• WORK TO COMPLETE: Transcribe the lines from the start of the data below through the line with "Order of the", word for word and nothing more.
** Opening DATA SECTION block **
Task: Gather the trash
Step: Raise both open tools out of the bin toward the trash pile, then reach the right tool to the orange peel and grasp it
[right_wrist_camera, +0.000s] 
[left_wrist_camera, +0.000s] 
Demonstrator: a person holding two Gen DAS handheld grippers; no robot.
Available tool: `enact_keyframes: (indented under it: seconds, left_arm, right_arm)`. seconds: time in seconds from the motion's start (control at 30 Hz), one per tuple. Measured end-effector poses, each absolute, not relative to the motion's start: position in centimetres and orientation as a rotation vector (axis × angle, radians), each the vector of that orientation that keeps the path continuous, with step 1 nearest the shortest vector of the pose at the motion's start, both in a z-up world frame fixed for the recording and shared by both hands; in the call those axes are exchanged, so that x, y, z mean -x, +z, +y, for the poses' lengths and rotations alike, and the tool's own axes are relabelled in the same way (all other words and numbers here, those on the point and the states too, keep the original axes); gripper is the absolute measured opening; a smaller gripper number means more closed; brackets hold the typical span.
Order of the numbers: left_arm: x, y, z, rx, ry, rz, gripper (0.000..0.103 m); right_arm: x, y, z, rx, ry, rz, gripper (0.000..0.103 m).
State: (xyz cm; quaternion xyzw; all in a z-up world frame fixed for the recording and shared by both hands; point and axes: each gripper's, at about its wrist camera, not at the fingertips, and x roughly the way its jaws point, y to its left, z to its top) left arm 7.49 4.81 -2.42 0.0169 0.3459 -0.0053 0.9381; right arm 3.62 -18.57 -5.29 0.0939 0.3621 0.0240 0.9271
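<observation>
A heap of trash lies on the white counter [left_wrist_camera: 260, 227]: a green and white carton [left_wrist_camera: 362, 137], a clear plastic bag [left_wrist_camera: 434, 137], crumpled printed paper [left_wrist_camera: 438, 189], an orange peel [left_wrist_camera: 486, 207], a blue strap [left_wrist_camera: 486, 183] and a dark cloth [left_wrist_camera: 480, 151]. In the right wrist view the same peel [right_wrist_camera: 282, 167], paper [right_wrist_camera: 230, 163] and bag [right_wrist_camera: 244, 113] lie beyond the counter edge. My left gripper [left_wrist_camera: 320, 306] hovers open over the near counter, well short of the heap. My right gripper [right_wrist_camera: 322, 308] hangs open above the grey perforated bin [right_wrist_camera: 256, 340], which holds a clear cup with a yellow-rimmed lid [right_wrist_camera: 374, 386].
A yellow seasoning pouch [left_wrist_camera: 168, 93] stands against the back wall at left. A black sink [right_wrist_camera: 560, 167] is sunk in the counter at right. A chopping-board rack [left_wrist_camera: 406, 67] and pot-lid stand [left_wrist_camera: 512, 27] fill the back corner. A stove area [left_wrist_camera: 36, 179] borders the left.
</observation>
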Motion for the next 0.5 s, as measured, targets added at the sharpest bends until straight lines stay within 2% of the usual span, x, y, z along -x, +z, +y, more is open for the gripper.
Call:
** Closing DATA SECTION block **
• ANSWER TO THIS TASK:
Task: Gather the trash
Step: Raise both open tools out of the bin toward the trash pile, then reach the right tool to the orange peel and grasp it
[right_wrist_camera, +0.000s] 
[left_wrist_camera, +0.000s] 
Demonstrator: a person holding two Gen DAS handheld grippers; no robot.
Available tool: `enact_keyframes: (indented under it: seconds, left_arm, right_arm)`. seconds: time in seconds from the motion's start (control at 30 Hz), one per tuple. Measured end-effector poses, each absolute, not relative to the motion's start: position in centimetres and orientation as a rotation vector (axis × angle, radians), each the vector of that orientation that keeps the path continuous, with step 1 nearest the shortest vector of the pose at the motion's start, both in a z-up world frame fixed for the recording and shared by both hands; in the call those axes are exchanged, so that x, y, z mean -x, +z, +y, for the poses' lengths and rotations alike, and the tool's own axes are relabelled in the same way (all other words and numbers here, those on the point and the states too, keep the original axes); gripper is the absolute measured opening; a smaller gripper number means more closed; brackets hold the typical span.
Order of the numbers: left_arm: x, y, z, rx, ry, rz, gripper (0.000..0.103 m); right_arm: x, y, z, rx, ry, rz, gripper (0.000..0.103 m).

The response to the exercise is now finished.